Assist. Prof. Phramaha Hansa Dhammahaso, Ph.D.. Buddhism: a Religion of Positivism or Presentism. ปริญญาโท(สาขาวิชาพระพุทธศาสนา). มหาวิทยาลัยมหาจุฬาลงกรณราชวิทยาลัย. สำนักหอสมุดและเทคโนโลยีสารสนเทศ. : มหาวิทยาลัยมหาจุฬาลงกรณราชวิทยาลัย, .
Abstract:
Introduction:
The question of the present moment is a difficult one to address: how can all sentient beings experience now at the same time? This question is of particular interest to anyone who practices meditation. This problem may be formulated in a philosophical framework: is Buddhism positivism or presentism?
Some scholars interpret Buddhism as a form of positivism, whereas others describe it as presentism. Positivism is a strong form of empiricism. It rejects metaphysics and theologies because they seek knowledge that is beyond experience, and holds that experiment and observation are the only possible sources of knowledge.[1]

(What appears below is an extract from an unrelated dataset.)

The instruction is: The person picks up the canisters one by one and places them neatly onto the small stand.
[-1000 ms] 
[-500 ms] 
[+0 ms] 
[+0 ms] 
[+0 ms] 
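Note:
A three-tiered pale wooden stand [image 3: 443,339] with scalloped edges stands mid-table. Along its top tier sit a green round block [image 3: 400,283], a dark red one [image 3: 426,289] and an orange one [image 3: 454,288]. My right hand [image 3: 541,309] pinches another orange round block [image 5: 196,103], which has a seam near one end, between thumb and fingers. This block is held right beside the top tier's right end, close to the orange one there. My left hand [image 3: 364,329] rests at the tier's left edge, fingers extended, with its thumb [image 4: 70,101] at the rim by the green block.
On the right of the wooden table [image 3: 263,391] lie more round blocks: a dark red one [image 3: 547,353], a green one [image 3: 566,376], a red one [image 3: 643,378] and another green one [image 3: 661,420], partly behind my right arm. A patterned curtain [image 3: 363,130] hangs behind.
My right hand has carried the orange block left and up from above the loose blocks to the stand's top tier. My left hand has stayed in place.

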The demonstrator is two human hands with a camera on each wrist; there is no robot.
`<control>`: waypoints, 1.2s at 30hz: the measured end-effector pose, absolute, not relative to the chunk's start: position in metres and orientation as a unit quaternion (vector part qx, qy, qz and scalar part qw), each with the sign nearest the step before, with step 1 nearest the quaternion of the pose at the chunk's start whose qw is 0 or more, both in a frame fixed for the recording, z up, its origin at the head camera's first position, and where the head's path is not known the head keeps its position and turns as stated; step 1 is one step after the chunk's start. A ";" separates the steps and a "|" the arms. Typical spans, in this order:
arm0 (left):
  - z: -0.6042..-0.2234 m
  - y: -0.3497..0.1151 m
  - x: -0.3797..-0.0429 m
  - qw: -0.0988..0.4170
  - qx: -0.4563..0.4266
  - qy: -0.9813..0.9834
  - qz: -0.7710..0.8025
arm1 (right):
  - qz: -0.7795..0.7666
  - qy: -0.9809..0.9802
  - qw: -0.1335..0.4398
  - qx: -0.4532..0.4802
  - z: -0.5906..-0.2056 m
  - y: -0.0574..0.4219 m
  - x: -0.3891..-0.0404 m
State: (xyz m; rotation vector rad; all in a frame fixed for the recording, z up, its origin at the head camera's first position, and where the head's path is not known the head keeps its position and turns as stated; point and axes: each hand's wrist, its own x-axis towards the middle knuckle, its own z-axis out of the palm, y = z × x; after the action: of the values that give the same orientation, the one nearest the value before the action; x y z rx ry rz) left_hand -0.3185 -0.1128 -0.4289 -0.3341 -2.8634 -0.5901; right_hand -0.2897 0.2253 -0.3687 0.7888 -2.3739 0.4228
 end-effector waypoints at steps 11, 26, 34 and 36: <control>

Presentism, on the other hand, is the belief that only the present exists and that the future and the past are unreal. Stcherbatsky, for instance, says: Only the present, the here, the now, the this are real. Everything past is unreal, everything future is unreal, everything imagined, absent, mental, notional, every Universal, whether a concentrative Universal or an abstract one, is unreal. All arrangements and all relations, if considered apart from the terms related, are unreal. Ultimately the only reality is the present moment of physical efficiency.[2] Besides, the Buddha, who emphasizes the present moment in his teaching, also says that:
Let not a person revive the past
Or on the future build his hopes,
For the past has been left behind
And the future has not been reached.
Does this suggest that the Buddha accepts only the present but absolutely denies the past and the future? In order to consider this important issue, it is necessary to consider if Buddhism is positivism or presentism; or both; or neither of them. In so doing, I will limit my discussion to the Bhaddhekaratta Sutta of the Majjhima-Nikāya.